There was an interesting editorial in Sunday’s New York Times about the anxiety produced by terrorism and people’s general inability to deal rationally with said anxiety. All kinds of interesting stuff that I didn’t know or hadn’t thought about. Nassim Nicholas Taleb, a professor at UMass Amherst, writes that risk avoidance is governed mainly by emotion rather than reason, and our emotional systems tend to work in the short term: fight or flight; not fight, flight, or look at the evidence and make an informed decision based on the likely outcomes of various choices. Dr. Taleb points out that Osama bin Laden “continued killing Americans and Western Europeans in the aftermath of Sept. 11”: People flew less and drove more, and the risk of death in an automobile is higher than the risk in an airplane. If you’re afraid of an airplane hijacking, though, you’re probably not thinking that way. It would be interesting to do a causal analysis of the effect of the September 11 terrorist attacks on automobile deaths (maybe someone already has?).

6 thoughts on “Terrorism and Statistics

  1. I am not sure about the status of that factoid about cars being more dangerous than aeroplanes. Cars have a lot of accidents, but most of these occur in towns, on journeys for which aeroplanes are obviously not substitute. People also often make the comparison on the basis of deaths per mile travelled, which is a metric that penalises the car for having a fairly constant hazard rate throughout the journey rather than a dangerous bit at the start, a dangerous bit at the end and a very long relatively safe bit in the middle. On a deaths-per-journey basis for journeys over 100 miles, I am not at all sure that the relative risk would significantly favour the aeroplane. In particular, by grounding private planes (which really are surprisingly dangerous) for an extended period, Osama might have saved a few lives.

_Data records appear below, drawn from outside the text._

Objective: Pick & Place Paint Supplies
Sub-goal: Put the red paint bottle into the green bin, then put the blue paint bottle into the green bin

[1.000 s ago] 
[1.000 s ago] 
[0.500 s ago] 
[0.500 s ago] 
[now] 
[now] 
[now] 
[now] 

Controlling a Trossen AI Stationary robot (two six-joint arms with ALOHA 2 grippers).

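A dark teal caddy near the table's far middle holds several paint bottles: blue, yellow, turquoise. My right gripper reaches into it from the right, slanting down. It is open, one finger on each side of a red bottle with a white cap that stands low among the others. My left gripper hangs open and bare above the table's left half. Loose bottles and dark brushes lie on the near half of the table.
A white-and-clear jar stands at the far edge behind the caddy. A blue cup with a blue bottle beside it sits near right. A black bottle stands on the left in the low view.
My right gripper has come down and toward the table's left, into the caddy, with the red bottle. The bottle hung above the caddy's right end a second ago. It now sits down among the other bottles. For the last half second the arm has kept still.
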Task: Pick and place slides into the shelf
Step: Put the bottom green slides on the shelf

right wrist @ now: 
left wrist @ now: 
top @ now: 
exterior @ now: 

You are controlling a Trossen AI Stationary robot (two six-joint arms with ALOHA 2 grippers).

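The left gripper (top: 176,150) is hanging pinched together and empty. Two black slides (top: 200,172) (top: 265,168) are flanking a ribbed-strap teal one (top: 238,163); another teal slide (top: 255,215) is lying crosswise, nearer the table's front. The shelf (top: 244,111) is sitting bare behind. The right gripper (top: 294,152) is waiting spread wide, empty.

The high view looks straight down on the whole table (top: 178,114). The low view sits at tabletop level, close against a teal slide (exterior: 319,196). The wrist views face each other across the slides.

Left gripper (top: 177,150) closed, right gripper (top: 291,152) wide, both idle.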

  2. (btw, I don't know what the NYT is playing at with that byline; Taleb probably does teach the odd risk-mangement class at Amherst but his main job is managing a financial firm).

  3. There was an investigation on this topic in Psychological Science (Gigerenzer, G. (2004). Dread risk, September 11, and fatal traffic accidents. Psychological Science, 15, 286–287).

    Here's the abstract:

    "People tend to fear dread risks, that is, low-probability, high-consequence events, such as the terrorist attack on September 11, 2001. If Americans avoided the dread risk of flying after the attack and instead drove some of the unflown

    miles, one would expect an increase in traffic fatalities. This hypothesis was tested by analyzing data from the U.S. Department of Transportation for the 3 months following September 11. The analysis suggests that the number of Americans who lost their lives on the road by avoiding the risk of flying was higher than the total number of passengers killed on the four fatal flights. I conclude that informing the public about psychological research concerning dread risks could possibly save lives."

    I wrote a letter to the journal to warn against a potential ecological fallacy and proposed to investigate this question in a case-control design or the like, but the editor didn't like to publish the letter.